» **Your objective**:
Task for the records below: count the lines that contain the word "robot" and give only that number.

[Stored entries]
▶
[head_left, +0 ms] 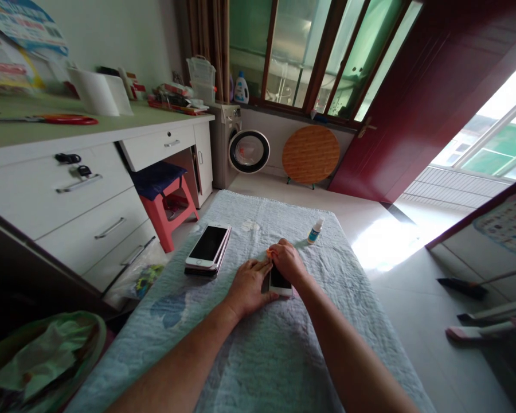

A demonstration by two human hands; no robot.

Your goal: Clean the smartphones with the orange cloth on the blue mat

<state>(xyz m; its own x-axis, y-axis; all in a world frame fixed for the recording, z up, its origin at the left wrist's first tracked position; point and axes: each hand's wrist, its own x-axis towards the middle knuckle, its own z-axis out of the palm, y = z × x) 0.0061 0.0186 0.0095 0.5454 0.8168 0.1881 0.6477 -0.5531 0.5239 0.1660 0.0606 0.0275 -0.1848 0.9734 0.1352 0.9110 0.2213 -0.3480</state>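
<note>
A smartphone [280, 282] with a dark screen and a pale lower edge lies on the quilted cloth [318, 355] in front of me. My left hand [248, 287] grips it along its left side, thumb at the lower edge and fingers near the top. My right hand [288, 259] is closed over the phone's upper part, pressing a small orange cloth [269, 252] that is mostly hidden under the fingers. Left of my hands is a stack of phones, a white smartphone [208, 245] on top. Farther right, a small spray bottle [315, 232] with a blue label stands upright.
A desk with drawers [77, 189] runs along the left, with a red stool [172, 209] beside it. A bin [97, 338] sits at lower left. Beyond the cloth are a washing machine with its door [249, 151] ajar and a round wooden tabletop [311, 154]. A broom [462, 288] lies right.
</note>
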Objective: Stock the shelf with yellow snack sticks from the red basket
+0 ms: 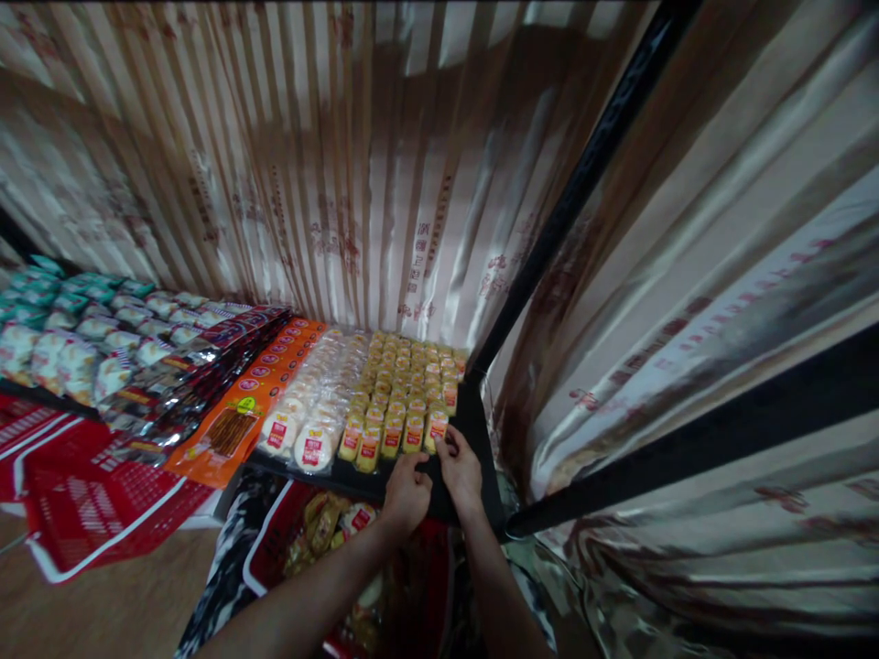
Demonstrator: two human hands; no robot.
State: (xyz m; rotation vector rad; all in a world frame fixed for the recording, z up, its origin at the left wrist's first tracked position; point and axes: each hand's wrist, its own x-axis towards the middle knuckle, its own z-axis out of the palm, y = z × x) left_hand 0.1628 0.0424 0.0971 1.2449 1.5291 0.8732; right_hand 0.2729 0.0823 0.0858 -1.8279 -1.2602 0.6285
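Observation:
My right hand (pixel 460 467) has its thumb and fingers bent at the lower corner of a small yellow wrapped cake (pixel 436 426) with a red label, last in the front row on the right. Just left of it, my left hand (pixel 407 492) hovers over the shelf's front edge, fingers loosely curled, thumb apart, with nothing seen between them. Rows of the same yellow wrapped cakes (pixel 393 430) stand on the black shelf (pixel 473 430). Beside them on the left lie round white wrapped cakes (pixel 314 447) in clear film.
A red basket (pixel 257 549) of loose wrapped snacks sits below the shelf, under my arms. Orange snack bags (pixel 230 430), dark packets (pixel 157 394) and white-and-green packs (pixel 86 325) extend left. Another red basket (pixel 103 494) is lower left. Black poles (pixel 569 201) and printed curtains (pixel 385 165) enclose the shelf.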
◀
» **Reply to the exercise**:
2